Instructions for the task
Restate the listing below word for word; no picture is to be carried over.

Content starts

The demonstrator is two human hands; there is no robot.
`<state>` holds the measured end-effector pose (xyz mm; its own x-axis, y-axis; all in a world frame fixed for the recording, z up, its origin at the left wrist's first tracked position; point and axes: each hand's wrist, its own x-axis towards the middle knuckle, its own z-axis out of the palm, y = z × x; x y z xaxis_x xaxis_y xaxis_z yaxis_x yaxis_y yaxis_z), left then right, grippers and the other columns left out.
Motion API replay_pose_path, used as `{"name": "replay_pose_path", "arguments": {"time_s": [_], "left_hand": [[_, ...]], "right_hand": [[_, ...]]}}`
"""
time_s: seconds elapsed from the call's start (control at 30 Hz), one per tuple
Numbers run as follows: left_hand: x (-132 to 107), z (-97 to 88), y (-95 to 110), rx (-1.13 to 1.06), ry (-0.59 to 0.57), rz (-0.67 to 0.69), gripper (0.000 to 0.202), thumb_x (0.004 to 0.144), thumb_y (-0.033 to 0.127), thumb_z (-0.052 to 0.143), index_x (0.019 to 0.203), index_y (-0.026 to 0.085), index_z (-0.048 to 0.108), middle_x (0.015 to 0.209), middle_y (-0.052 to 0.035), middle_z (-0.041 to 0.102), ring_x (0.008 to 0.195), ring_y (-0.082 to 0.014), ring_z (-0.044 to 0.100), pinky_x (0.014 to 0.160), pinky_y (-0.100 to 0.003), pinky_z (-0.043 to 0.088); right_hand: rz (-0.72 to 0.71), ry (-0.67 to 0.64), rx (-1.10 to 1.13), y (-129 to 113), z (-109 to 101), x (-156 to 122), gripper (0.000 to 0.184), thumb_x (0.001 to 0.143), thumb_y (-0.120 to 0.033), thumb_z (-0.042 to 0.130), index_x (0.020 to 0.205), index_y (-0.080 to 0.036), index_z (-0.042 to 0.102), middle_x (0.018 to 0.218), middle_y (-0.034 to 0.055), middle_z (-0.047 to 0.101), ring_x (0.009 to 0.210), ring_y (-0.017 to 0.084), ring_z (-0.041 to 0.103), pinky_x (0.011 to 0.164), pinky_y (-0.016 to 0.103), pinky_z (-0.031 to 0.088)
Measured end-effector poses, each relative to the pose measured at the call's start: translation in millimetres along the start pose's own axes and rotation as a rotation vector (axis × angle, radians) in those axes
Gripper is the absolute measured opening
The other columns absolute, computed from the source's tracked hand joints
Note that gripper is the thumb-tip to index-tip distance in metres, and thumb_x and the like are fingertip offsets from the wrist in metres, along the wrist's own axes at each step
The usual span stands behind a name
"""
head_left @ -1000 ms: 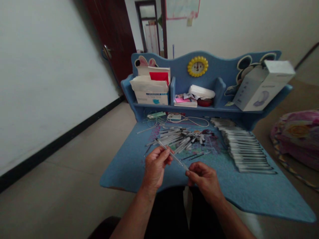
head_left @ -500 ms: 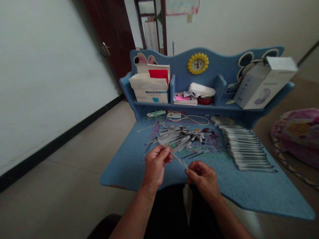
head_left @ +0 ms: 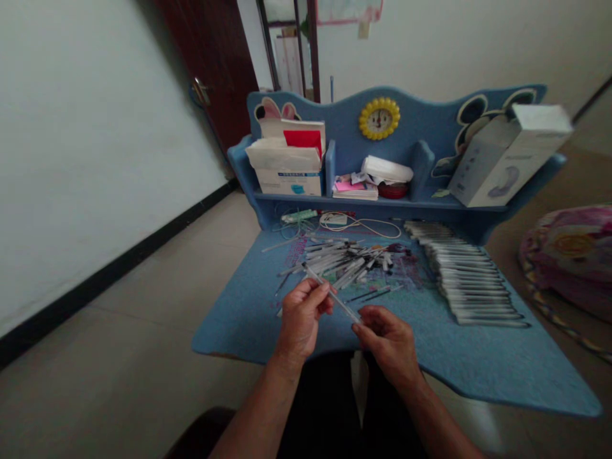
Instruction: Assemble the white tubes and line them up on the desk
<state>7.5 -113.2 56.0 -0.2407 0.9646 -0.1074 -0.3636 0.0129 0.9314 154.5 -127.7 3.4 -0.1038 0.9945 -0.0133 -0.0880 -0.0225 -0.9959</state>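
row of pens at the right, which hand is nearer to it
Right. The right hand is to the left of the row of pens and nearer the camera; the left hand is farther left, in front of the loose pile.

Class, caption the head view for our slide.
Left hand and right hand hold one pen near a loose pile of pen parts.

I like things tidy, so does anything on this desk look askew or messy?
The pile of pen parts lies jumbled, unlike the neat row of pens to its right. The white carton at the right end of the shelf looks tilted.
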Motion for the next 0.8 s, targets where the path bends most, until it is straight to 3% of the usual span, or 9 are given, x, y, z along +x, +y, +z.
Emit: {"name": "replay_pose_path", "arguments": {"time_s": [0.33, 0.5, 0.67, 0.8], "left_hand": [[-0.3, -2.1, 1.8, -0.006, -0.039, -0.05, 0.01, 0.067, 0.019, 0.066, 0.072, 0.014, 0.059, 0.064, 0.0018, 0.061, 0.047, -0.0059, 0.051, 0.045, -0.016, 0.041], [-0.6, -6.2, 4.3, 0.01, -0.092, -0.075, 0.01, 0.067, 0.018, 0.065, 0.072, 0.015, 0.057, 0.065, 0.0017, 0.062, 0.047, -0.0072, 0.052, 0.044, -0.018, 0.044], [0.6, -8.5, 4.8, 0.068, -0.181, -0.1, 0.009, 0.068, 0.019, 0.065, 0.072, 0.014, 0.057, 0.065, 0.0011, 0.062, 0.049, -0.008, 0.053, 0.047, -0.02, 0.048], [2.6, -10.5, 6.3, 0.164, -0.184, -0.14, 0.013, 0.068, 0.022, 0.066, 0.072, 0.013, 0.058, 0.057, 0.0019, 0.06, 0.043, -0.0069, 0.051, 0.042, -0.018, 0.044]], "right_hand": [[0.154, -0.024, 0.315, -4.1, 4.1, 0.2, 0.019, 0.061, -0.022, 0.075, 0.073, -0.017, 0.063, 0.053, -0.0064, 0.054, 0.042, 0.005, 0.047, 0.041, 0.017, 0.036], [0.256, -0.068, 0.488, -3.9, 6.3, -3.0, 0.019, 0.063, -0.025, 0.074, 0.074, -0.015, 0.061, 0.049, -0.0051, 0.056, 0.037, 0.005, 0.044, 0.037, 0.016, 0.031], [0.322, -0.119, 0.534, -5.9, 6.0, -5.3, 0.022, 0.065, -0.029, 0.073, 0.077, -0.014, 0.06, 0.053, -0.0006, 0.062, 0.034, 0.006, 0.046, 0.035, 0.016, 0.032], [0.273, -0.081, 0.512, -5.8, 4.1, -7.1, 0.021, 0.066, -0.028, 0.073, 0.076, -0.014, 0.061, 0.053, -0.0006, 0.062, 0.035, 0.006, 0.048, 0.036, 0.016, 0.033]]}}
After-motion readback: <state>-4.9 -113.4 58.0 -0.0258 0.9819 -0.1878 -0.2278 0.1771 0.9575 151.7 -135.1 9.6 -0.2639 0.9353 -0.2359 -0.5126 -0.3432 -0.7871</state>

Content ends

Problem solution
The demonstrator is two human hands; there is no robot.
`<state>` holds the measured end-effector pose (xyz mm; its own x-axis, y-axis; all in a world frame fixed for the recording, z up, its origin at the left wrist's first tracked position; point and axes: each hand's wrist, its own x-axis towards the middle knuckle, its own z-axis out of the palm, y = z × x; x y z xaxis_x xaxis_y xaxis_z yaxis_x yaxis_y yaxis_z), left then right, grippers and the other columns left out.
Motion API replay_pose_path, used as `{"name": "replay_pose_path", "arguments": {"time_s": [_], "left_hand": [[_, ...]], "right_hand": [[_, ...]]}}`
"""
time_s: seconds elapsed from the call's start (control at 30 Hz), one per tuple
Numbers run as follows: left_hand: x (-132 to 107), z (-97 to 88), y (-95 to 110), rx (-1.13 to 1.06), ry (-0.59 to 0.57), rz (-0.67 to 0.69), gripper (0.000 to 0.202), thumb_x (0.004 to 0.144), thumb_y (-0.033 to 0.127), thumb_z (-0.052 to 0.143), index_x (0.019 to 0.203), index_y (-0.026 to 0.085), index_z (-0.048 to 0.108), middle_x (0.015 to 0.209), middle_y (-0.052 to 0.035), middle_z (-0.041 to 0.102), ring_x (0.008 to 0.195), ring_y (-0.082 to 0.014), ring_z (-0.044 to 0.100), pinky_x (0.014 to 0.160), pinky_y (-0.100 to 0.003), pinky_z (-0.043 to 0.088); right_hand: rz (-0.72 to 0.71), ry (-0.67 to 0.64), rx (-1.10 to 1.13), y (-129 to 113), z (-109 to 101), x (-156 to 122), gripper (0.000 to 0.184), thumb_x (0.001 to 0.143), thumb_y (-0.120 to 0.033), thumb_z (-0.042 to 0.130), index_x (0.020 to 0.205), index_y (-0.080 to 0.036), index_z (-0.042 to 0.102), middle_x (0.018 to 0.218), middle_y (-0.034 to 0.055), middle_z (-0.047 to 0.101), ring_x (0.009 to 0.210), ring_y (-0.017 to 0.084), ring_z (-0.041 to 0.103), pinky_x (0.011 to 0.164), pinky_y (-0.016 to 0.103), pinky_z (-0.031 to 0.088)
Measured end-effector poses, each relative to the pose measured at the call's start: translation in millimetres along the start pose's own axes and rotation as a rotation vector (axis × angle, radians) in those axes
Gripper is the absolute measured opening
The other columns absolute, computed from the source's tracked hand joints
Note that gripper is the thumb-tip to index-tip distance in metres, and thumb_x and the like are fingertip offsets from the wrist in metres, along the wrist's own axes at each step
The usual span stands behind a name
"""
head_left @ -1000 ms: 
head_left @ -500 ms: 
head_left @ +0 ms: 
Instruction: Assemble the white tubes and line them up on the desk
<state>7.5 -113.2 56.0 -0.2407 0.9646 -0.1074 -0.3636 0.0129 0.9314 154.5 -127.7 3.4 -0.1038 0.9945 -0.0133 -0.0880 -0.0225 -0.9959</state>
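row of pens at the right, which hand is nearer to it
Right. The right hand is to the left of the row of pens and nearer the camera; the left hand is farther left, in front of the loose pile.

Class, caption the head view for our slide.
Left hand and right hand hold one pen near a loose pile of pen parts.

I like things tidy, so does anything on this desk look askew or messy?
The pile of pen parts lies jumbled, unlike the neat row of pens to its right. The white carton at the right end of the shelf looks tilted.
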Motion for the next 0.8 s, targets where the path bends most, until it is straight to 3% of the usual span, or 9 are given, x, y, z along +x, +y, +z.
Emit: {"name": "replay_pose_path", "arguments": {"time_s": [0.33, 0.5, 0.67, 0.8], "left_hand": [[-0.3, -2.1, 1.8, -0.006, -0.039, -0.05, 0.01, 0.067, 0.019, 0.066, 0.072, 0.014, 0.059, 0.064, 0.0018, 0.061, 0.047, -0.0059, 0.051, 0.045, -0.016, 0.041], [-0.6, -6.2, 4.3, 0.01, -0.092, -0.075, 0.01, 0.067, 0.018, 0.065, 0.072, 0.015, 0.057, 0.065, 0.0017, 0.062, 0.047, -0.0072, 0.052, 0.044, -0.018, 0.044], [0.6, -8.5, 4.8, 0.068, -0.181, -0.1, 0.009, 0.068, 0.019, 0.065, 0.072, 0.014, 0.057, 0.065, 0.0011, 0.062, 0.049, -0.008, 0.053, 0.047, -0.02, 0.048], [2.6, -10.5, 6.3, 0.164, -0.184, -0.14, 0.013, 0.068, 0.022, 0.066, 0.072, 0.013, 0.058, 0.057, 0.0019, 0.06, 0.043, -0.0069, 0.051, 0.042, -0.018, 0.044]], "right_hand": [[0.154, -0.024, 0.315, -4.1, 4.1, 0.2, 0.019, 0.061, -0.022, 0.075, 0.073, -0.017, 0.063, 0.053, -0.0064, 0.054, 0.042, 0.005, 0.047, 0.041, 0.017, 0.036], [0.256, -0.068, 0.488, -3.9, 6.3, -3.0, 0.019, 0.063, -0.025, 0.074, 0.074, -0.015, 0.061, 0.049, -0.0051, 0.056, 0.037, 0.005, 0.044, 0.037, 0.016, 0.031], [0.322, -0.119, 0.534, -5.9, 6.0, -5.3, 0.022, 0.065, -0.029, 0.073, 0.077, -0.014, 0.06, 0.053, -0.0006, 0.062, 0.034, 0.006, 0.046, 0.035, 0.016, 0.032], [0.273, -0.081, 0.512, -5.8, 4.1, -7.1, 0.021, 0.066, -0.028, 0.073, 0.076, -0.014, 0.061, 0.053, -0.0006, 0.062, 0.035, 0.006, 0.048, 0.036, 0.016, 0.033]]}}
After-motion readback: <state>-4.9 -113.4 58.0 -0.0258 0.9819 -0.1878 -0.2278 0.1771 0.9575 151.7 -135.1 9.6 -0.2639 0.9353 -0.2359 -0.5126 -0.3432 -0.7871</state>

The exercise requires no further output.